Tractor Beam House Rules?

By P-47 Thunderbolt, in Star Wars: Age of Rebellion RPG

17 minutes ago, P-47 Thunderbolt said:

More flexible? It seems pretty rigid to me. Do you have any weird edge cases to show me? No? Oh that's right, you haven't tested the system.
I'm not pushing to get them to change the official rules, most people wouldn't care, and my system is not great for mass consumption as a result of the prep work being unlike anything in the rest of the system. I just like the system and I think that it is a good system.

You told me about the weird edge cases. You keep trying to defend your system. Problem is no one here is buying because they do not have any issues with RAW. You are the first person since the Edge beta that has an issue. And your issue is largely a hang up on what you consider to not make sense. Even though as i have shown your assumption doesnt hold up. What matters is the tractor beam projector. Not the size of vehical

The size of the vehicle is already covered by the minimum vehicle size required for the projector

1 hour ago, Daeglan said:

You told me about the weird edge cases.

What weird edge cases?

1 hour ago, Daeglan said:

You keep trying to defend your system. Problem is no one here is buying because they do not have any issues with RAW. You are the first person since the Edge beta that has an issue.

Again, Bandwagon Fallacy. Aside from the fact that you have no idea how many people don't like the RAW and use their own house rules.

1 hour ago, Daeglan said:

And your issue is largely a hang up on what you consider to not make sense. Even though as i have shown your assumption doesnt hold up. What matters is the tractor beam projector. Not the size of vehical

I don't think you have. Power generation and tractor beam projector both matter. Also it makes for a pretty small (though important) bonus, I didn't make it the be all and end all of variables.

1 hour ago, Daeglan said:

The size of the vehicle is already covered by the minimum vehicle size required for the projector

Minimum size yes, but minimum . That doesn't mean that ships with more power generation won't have an advantage.
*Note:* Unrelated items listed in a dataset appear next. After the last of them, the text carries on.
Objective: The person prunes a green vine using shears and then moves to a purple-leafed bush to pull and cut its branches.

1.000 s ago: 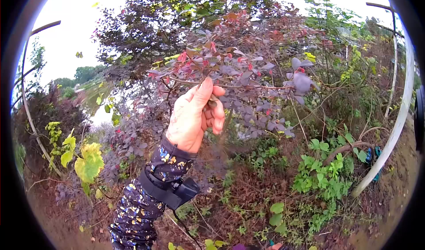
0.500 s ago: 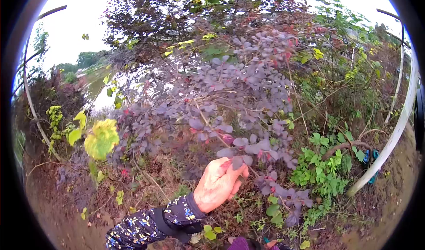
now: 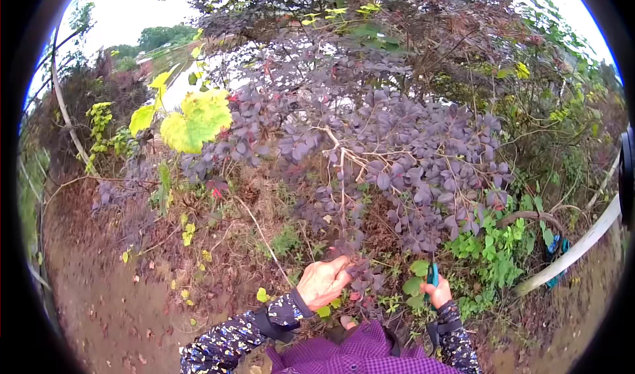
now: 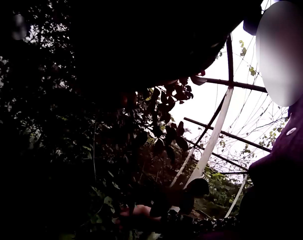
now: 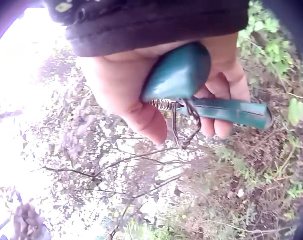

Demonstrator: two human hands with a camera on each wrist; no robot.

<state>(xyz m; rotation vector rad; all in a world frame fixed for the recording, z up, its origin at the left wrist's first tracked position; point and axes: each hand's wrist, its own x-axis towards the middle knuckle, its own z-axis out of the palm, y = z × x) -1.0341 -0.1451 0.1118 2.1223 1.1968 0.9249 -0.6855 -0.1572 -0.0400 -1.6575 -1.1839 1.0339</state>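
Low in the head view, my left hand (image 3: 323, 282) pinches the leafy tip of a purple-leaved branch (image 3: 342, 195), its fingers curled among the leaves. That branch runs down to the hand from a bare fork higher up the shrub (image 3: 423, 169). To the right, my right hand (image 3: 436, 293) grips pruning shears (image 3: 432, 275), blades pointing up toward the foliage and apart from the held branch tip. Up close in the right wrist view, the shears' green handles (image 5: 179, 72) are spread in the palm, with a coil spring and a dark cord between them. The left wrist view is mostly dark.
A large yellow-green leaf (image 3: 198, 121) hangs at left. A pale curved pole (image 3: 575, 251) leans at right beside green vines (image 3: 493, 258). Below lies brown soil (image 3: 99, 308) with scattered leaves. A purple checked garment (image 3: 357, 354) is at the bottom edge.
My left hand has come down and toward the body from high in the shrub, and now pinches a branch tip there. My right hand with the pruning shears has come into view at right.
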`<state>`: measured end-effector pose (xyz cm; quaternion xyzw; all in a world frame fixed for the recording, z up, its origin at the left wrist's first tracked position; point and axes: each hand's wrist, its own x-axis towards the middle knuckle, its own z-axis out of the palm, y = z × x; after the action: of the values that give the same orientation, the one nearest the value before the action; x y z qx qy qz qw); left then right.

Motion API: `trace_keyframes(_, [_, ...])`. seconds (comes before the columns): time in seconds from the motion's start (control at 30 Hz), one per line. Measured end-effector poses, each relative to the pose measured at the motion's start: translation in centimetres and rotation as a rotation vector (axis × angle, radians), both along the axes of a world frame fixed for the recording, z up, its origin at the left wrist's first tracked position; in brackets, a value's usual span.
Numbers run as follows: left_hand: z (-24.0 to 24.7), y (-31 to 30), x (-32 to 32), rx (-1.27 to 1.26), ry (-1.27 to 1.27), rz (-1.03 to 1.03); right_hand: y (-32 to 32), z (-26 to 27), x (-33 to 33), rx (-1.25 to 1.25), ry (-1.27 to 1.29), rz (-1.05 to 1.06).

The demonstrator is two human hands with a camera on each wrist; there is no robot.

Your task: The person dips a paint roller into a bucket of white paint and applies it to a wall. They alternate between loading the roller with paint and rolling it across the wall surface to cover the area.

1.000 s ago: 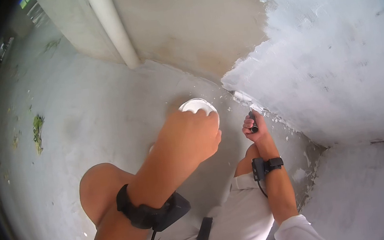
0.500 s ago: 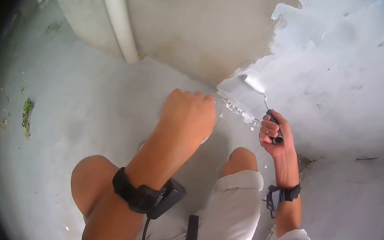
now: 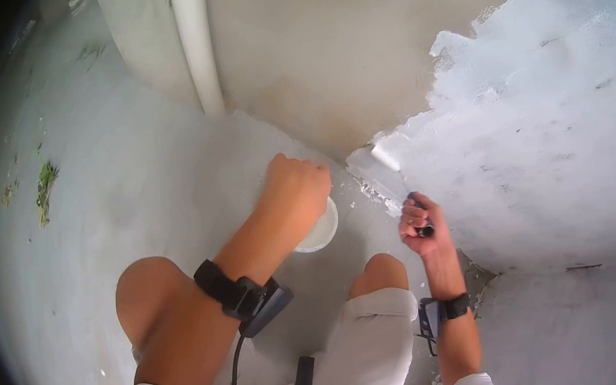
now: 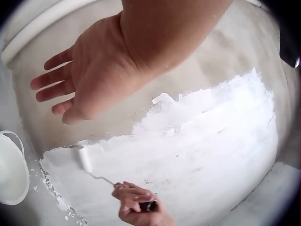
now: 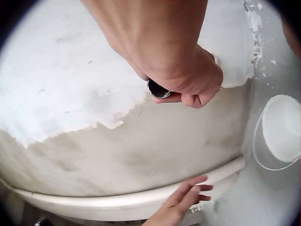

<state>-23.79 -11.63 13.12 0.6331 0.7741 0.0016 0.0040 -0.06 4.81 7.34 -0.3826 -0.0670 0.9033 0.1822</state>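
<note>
My right hand [image 3: 424, 228] grips the black handle [image 5: 159, 89] of a small paint roller. In the head view the white roller sleeve [image 3: 386, 157] overlaps the wall's lower corner, at the border between white paint and bare plaster. My left hand [image 4: 89, 70] is held in the air with its fingers extended, holding nothing. A white bucket [image 3: 321, 233] with a thin handle stands on the floor below it, partly hidden by that hand in the head view.
White paint [image 3: 537, 118] covers the right part of the wall; beige bare plaster [image 3: 336, 43] lies to its left. White flakes [image 3: 379, 195] dot the wall's foot. A white pipe [image 3: 197, 52] runs down at the wall's left end. Green plant bits [image 3: 46, 192] lie on the floor.
The roller went from the wall's foot up onto the wall, then slid slightly down and left. The bucket, earlier beyond my left hand, now shows nearer my knees, with the hand off it.
</note>
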Motion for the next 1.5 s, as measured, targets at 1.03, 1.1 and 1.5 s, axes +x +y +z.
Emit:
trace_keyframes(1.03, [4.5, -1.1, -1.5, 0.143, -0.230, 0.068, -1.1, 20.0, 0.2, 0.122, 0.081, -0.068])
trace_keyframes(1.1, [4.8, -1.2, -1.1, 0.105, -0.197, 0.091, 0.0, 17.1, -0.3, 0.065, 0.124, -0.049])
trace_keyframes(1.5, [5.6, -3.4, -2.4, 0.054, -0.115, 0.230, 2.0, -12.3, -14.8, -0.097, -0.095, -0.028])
30 minutes ago, P-47 Thunderbolt said:

What weird edge cases?

Again, Bandwagon Fallacy. Aside from the fact that you have no idea how many people don't like the RAW and use their own house rules.

I don't think you have. Power generation and tractor beam projector both matter. Also it makes for a pretty small (though important) bonus, I didn't make it the be all and end all of variables.

Minimum size yes, but minimum . That doesn't mean that ships with more power generation won't have an advantage.

Again you get weirdly fixated on size when size is clearly not the only factor. When clearly we have no way of measuring power output. You assume bigger ships have more spare power. That is not necessariy the case.

Wow... this a whole lot of arguing just to say "A ship can't tractor beam another ship if the target is larger than the one with the tractor beam".

At least that's my house rule.

(Well, to be specific, my house rule is "you can't tractor a ship that is of a larger sil than yours")

I remember when I was young and believed that overly complicated math heavy house rules were the answer to everything that I thought was a "problem".

K.I.S.S makes for a much better story than any of the overly complex goblety-**** I've seen here.

(Keep It Stupidly Simple)

7 hours ago, Ahrimon said:

I remember when I was young and believed that overly complicated math heavy house rules were the answer to everything that I thought was a "problem".

K.I.S.S makes for a much better story than any of the overly complex goblety-**** I've seen here.

(Keep It Stupidly Simple)

It might also be dependant on what generation of roleplaying games you're part of.

Many from my generation (at least in Sweden) are used to massively heavy tomes of complicated rules that are designed to cover every minute eventuality.

I don't really like that, but many of my generation does.

And I can easily see someone of that generation coming into this game and starting to make tons and tons of very detailed and specific rules just because they think that a system "needs" to have those rules to cover every eventuality.


But they're wrong.

It's just that they don't know how to live without those rules.

9 hours ago, OddballE8 said:

It might also be dependant on what generation of roleplaying games you're part of.

Many from my generation (at least in Sweden) are used to massively heavy tomes of complicated rules that are designed to cover every minute eventuality.

I don't really like that, but many of my generation does.

And I can easily see someone of that generation coming into this game and starting to make tons and tons of very detailed and specific rules just because they think that a system "needs" to have those rules to cover every eventuality.


But they're wrong.

It's just that they don't know how to live without those rules.

Extreme detail in tules leads to needing lots of rules to cover everything which leads to stuff not covered

Edited by Daeglan
16 hours ago, Daeglan said:

Extreme detail in tules leads to needing lots of rules to cover everything which leads to stuff not covered

I know.

I'm not saying it's a good thing or that it should be done.

I'm just saying I understand where it might be coming from.